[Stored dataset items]
********

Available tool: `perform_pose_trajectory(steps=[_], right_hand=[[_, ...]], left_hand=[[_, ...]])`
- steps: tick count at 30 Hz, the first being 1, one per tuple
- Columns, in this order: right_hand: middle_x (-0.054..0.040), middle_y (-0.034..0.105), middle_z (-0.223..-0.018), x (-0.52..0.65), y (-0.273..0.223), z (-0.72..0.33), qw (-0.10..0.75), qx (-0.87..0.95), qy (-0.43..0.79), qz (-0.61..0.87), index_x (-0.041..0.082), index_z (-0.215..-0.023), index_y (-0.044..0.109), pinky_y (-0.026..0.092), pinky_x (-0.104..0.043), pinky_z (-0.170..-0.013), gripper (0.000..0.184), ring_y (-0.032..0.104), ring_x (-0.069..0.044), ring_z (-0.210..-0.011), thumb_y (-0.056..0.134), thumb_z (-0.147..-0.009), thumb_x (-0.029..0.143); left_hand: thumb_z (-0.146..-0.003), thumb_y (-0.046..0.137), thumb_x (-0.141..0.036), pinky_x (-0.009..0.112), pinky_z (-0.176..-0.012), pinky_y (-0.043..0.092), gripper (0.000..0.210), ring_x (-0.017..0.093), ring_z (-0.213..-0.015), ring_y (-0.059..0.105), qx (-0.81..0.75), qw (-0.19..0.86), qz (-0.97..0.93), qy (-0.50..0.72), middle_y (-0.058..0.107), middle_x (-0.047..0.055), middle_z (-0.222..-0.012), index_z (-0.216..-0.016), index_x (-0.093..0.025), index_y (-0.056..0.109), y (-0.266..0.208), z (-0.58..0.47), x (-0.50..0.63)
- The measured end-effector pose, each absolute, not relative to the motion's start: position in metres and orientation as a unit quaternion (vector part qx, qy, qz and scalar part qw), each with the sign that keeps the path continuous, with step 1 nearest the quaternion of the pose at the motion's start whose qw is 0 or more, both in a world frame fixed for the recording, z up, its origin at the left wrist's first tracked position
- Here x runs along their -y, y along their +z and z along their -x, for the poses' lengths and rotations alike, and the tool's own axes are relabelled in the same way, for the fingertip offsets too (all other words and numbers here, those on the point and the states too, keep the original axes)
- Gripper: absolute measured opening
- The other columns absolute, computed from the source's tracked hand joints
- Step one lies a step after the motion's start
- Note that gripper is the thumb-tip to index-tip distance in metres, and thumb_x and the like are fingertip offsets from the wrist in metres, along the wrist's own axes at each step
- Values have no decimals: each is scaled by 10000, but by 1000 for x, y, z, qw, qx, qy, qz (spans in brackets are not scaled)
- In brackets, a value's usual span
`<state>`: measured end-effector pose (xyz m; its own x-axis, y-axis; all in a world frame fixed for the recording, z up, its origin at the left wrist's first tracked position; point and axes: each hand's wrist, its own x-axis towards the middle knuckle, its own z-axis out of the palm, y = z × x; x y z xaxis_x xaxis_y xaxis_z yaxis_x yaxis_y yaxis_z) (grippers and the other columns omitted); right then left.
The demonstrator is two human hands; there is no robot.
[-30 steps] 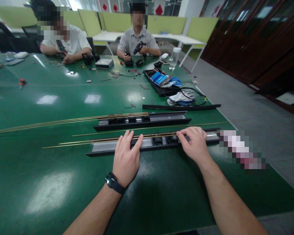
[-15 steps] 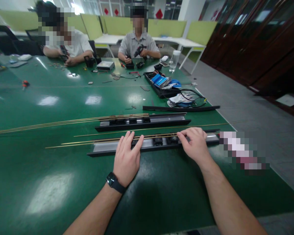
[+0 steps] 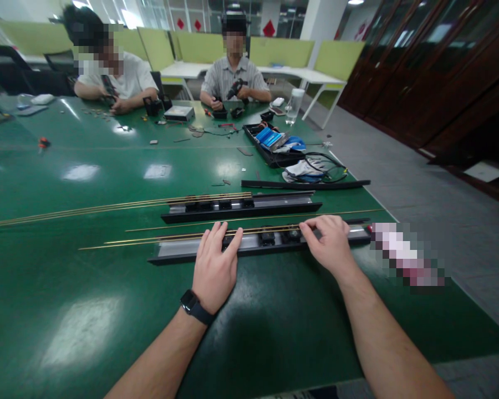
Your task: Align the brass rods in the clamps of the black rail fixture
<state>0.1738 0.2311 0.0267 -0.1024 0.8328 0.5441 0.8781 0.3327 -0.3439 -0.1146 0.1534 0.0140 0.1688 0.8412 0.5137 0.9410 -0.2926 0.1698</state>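
My left hand (image 3: 215,267) lies over the near metal channel (image 3: 177,249), its fingers stretched out and spread across the thin brass rods. The rods (image 3: 128,241) run along the channel and stick out past its left end. At the right part of the channel, my right hand (image 3: 329,243) has thumb and forefinger pinched together on the rods. Between the hands, black blocks (image 3: 268,237) sit inside the channel under the rods. Another thin brass rod (image 3: 353,213) lies just behind the channel. The right hand's other fingers are curled and partly hidden.
Behind lies a second channel (image 3: 286,206) with long brass rods (image 3: 83,210) reaching far left. Farther back are a black strip (image 3: 307,184), gloves with cables (image 3: 310,168) and a black tray (image 3: 270,158). Two people sit across the green table (image 3: 120,310); one holds a drill (image 3: 235,88).
Hardly anything differs. Both hands stay in nearly the same place on the rods and channel, and the whole view has shifted slightly.
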Motion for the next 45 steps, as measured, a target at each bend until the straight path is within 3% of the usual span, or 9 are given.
perform_pose_trajectory(steps=[45], right_hand=[[-47,727,-864,-233,25,-173,335,746,-32,574,255,-793,691,334,-432,-918,345,568,-261,-996,572,-976,523]], left_hand=[[-965,516,-102,589,-1222,382,556,353,-1521,402,585,93,761,-266,507,182,-1565,-1502,-244,552,14,114,-153]])
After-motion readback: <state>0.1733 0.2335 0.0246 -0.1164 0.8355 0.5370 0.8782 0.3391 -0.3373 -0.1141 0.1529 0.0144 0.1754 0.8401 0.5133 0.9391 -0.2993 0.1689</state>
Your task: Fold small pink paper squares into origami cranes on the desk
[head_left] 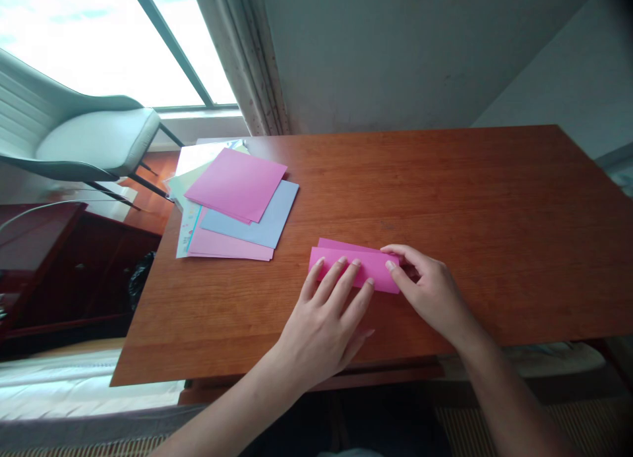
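Note:
A bright pink sheet of paper (331, 258), folded over into a long narrow strip, lies on the wooden table in front of me. Its back layer shows a little beyond the upper edge of the front one. My left hand (329, 322) rests on the strip with its fingers spread and the fingertips pressing the paper. At the strip's right end, my right hand (425, 282) pinches the paper between thumb and forefinger. The other fingers of that hand curl underneath and are partly hidden.
On the table (420, 186), at the left, lies a fanned pile of pink paper (240, 183), blue paper (267, 223) and paler sheets. A pale chair (99, 140) stands beyond the left edge, near a window. The curtain (242, 55) and wall border the far side.

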Motion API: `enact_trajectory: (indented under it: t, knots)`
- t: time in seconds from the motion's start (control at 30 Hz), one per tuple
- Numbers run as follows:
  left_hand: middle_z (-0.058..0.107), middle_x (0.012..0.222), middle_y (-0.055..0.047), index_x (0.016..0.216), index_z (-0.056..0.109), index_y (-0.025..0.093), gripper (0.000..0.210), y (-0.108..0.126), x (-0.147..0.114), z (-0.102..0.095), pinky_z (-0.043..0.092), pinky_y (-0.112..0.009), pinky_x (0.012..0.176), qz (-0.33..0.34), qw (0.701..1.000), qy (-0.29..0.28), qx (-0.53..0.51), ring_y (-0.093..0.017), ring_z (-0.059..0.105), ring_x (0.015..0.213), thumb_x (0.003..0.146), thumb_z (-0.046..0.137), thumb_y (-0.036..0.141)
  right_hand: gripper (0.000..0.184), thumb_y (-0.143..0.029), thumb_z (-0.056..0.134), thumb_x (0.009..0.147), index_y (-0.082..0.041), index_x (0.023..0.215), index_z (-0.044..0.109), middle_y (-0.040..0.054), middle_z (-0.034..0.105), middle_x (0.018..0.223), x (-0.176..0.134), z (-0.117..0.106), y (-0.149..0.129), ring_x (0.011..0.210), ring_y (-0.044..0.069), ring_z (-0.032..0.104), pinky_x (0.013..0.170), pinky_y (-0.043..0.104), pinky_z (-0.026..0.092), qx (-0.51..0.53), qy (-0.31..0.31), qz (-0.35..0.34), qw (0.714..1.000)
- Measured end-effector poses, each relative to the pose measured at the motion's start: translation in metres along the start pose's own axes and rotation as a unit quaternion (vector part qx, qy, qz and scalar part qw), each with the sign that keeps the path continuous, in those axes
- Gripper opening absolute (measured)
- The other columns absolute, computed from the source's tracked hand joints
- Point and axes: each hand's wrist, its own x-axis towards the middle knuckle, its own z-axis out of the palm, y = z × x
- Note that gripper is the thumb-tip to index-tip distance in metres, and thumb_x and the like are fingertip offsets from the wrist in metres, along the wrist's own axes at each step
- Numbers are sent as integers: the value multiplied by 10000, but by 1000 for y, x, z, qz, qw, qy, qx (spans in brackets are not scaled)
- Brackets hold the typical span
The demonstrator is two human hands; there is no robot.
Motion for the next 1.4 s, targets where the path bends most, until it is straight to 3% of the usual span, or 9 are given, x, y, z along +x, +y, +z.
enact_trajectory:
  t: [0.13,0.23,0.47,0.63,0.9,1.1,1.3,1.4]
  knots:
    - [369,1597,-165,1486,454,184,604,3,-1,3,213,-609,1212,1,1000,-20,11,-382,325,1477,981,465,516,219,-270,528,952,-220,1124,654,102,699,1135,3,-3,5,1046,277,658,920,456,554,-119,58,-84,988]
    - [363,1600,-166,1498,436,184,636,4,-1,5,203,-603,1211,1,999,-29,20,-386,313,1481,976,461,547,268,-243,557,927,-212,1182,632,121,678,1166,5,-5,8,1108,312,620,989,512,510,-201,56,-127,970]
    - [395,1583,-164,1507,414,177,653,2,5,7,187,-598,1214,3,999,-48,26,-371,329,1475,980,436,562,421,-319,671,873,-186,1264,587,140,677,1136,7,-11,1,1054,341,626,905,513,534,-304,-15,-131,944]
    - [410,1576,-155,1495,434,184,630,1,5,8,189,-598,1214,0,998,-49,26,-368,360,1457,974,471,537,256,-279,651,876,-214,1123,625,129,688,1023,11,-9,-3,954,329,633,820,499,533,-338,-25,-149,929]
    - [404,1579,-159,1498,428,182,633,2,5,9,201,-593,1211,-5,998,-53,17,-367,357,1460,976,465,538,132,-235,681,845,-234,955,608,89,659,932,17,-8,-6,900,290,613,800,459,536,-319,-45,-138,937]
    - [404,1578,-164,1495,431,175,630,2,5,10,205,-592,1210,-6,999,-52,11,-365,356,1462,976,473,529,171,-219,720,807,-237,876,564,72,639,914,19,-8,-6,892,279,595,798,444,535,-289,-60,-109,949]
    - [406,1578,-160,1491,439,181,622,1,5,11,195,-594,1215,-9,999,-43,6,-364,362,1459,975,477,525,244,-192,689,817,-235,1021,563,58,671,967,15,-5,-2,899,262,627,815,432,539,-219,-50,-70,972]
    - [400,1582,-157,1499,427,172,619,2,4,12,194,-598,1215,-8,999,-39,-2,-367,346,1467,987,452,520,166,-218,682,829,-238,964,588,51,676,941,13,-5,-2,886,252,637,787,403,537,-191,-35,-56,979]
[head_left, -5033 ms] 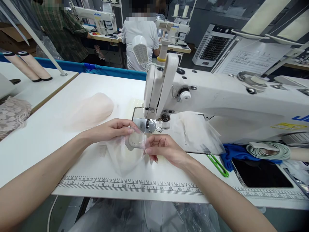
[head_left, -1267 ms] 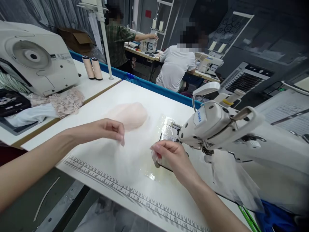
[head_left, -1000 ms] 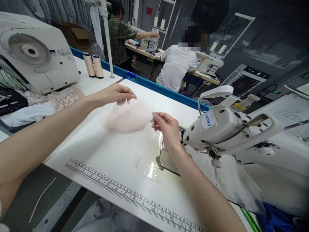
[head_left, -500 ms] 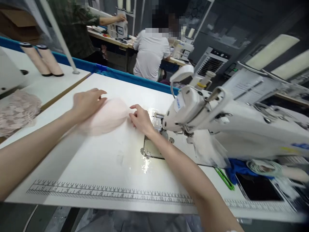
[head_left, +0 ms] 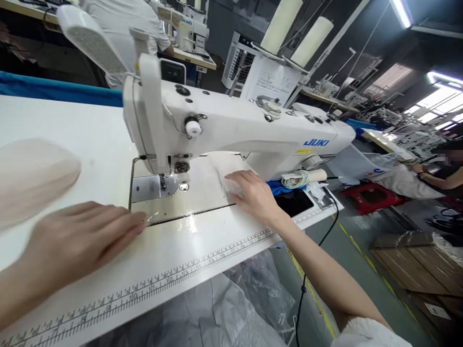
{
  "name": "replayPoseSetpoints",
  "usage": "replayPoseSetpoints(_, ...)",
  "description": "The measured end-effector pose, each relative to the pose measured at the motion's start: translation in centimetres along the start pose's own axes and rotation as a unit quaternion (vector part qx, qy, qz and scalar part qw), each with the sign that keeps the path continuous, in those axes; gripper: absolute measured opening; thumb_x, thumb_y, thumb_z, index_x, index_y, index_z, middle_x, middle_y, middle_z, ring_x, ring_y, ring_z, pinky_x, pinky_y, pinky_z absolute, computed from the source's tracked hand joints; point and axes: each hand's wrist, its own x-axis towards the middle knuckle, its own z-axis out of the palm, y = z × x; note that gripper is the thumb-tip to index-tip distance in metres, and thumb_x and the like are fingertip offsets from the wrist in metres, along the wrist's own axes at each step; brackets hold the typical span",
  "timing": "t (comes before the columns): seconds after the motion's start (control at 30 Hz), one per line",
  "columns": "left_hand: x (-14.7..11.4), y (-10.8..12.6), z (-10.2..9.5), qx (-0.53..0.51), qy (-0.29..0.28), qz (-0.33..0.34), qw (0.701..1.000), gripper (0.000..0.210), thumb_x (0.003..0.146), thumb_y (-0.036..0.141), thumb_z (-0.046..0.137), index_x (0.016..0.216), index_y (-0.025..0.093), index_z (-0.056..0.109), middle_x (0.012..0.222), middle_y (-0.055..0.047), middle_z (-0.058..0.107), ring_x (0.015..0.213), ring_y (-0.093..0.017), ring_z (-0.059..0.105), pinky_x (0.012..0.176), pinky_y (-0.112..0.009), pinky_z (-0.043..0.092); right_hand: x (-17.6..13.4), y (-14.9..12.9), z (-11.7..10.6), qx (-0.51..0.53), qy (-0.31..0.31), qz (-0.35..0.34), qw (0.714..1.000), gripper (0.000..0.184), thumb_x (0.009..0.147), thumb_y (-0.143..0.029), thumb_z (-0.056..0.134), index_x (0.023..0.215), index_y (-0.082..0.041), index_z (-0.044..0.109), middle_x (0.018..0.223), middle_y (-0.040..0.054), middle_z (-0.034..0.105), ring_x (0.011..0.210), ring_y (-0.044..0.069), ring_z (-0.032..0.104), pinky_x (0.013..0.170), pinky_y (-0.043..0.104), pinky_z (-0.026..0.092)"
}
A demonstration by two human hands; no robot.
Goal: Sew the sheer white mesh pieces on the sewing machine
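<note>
My right hand [head_left: 253,195] is under the sewing machine's arm, its fingers closed on the edge of a sheer white fabric piece [head_left: 226,166] there. The thumb side of the grip is partly hidden. My left hand [head_left: 87,236], slightly blurred, stretches flat over the white table with its fingers together and nothing seen in them. Its fingertips are close to the front left corner of the machine's bed plate [head_left: 195,209]. At the far left lies a pale pink, cup-shaped piece of thin fabric [head_left: 36,178], apart from both hands. The white sewing machine [head_left: 231,120] has its needle area [head_left: 163,182] between my hands.
A printed ruler [head_left: 170,279] runs along the table's front edge. Right of my right hand are a dark phone-like slab [head_left: 294,203], a coil of pale cord [head_left: 294,179] and blue cloth [head_left: 278,188]. A black cable [head_left: 320,241] hangs off the table. Thread cones [head_left: 282,24] stand behind.
The view has swung right. Both hands have let go of the pale pink piece, which lies at the left. My right hand has moved right to the white fabric under the machine arm.
</note>
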Motion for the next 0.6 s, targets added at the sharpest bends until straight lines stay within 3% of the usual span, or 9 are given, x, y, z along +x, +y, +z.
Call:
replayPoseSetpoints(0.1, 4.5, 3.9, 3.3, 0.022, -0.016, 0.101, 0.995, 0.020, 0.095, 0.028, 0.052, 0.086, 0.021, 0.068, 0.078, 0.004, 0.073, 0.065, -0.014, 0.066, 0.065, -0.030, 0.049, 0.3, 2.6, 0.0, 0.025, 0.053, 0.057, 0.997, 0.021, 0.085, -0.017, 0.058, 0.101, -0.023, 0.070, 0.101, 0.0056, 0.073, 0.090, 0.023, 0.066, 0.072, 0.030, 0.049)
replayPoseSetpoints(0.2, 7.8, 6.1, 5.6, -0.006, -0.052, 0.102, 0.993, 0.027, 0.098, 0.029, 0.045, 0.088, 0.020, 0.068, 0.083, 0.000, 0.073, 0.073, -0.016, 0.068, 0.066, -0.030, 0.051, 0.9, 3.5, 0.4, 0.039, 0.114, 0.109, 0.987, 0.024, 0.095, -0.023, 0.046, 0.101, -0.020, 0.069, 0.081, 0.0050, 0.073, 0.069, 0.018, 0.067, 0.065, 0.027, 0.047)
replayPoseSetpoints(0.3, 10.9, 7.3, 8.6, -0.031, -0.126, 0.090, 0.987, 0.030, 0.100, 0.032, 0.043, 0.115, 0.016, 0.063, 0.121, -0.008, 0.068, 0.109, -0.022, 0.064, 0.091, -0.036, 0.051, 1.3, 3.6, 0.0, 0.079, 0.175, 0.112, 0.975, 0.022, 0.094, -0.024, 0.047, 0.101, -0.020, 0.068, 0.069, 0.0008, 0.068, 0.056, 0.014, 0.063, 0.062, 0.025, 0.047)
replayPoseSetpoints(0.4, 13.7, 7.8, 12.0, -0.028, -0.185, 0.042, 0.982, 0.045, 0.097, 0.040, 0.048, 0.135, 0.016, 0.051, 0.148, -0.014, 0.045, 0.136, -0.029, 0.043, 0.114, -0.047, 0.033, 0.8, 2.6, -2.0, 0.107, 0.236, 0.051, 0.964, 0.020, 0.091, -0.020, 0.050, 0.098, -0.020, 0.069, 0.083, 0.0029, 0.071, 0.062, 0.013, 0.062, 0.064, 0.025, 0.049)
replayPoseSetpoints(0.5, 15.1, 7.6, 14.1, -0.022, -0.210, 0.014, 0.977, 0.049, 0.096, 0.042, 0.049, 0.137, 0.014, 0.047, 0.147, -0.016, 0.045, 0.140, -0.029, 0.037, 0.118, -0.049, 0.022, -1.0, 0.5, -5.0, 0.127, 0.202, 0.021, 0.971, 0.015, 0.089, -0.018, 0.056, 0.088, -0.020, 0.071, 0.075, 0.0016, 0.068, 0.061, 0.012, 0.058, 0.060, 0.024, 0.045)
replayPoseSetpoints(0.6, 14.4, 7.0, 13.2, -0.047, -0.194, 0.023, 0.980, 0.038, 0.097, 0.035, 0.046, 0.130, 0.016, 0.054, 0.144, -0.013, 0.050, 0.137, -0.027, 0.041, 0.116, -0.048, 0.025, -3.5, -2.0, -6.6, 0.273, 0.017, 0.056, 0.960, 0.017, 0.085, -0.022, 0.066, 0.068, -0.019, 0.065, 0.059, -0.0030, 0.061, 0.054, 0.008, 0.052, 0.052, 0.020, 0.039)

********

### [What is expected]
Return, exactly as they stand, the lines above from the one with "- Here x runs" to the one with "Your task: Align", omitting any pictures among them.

### [Written answer]
- Here x runs along their -y, y along their +z and z along their -x, for the poses' lengths and rotations alike, and the tool's own axes are relabelled in the same way, for the fingertip offsets too (all other words and numbers here, those on the point and the states too, keep the original axes)
- Gripper: absolute measured opening
- The other columns absolute, computed from the source's tracked hand joints
- Step one lies a step after the motion's start
- Note that gripper is the thumb-tip to index-tip distance in metres, and thumb_x and the like are fingertip offsets from the wrist in metres, along the wrist's own axes at each step
- Values have no decimals: each is scaled by 10000, but by 1000 for x, y, z, qw, qx, qy, qz (spans in brackets are not scaled)
- In brackets, a value's usual span
`<state>`: measured end-effector pose (xyz m; its own x-axis, y-axis; all in a world frame fixed for the recording, z up, its origin at the left wrist's first tracked position; point and axes: each hand's wrist, its own x-axis towards the middle knuckle, its own z-axis out of the palm, y = z × x; x y z xaxis_x xaxis_y xaxis_z yaxis_x yaxis_y yaxis_z) (grippers and the other columns omitted); right then left.
The demonstrator is two human hands; there is no robot.
[-30 steps] 
[-15 steps] 
[+0 steps] 
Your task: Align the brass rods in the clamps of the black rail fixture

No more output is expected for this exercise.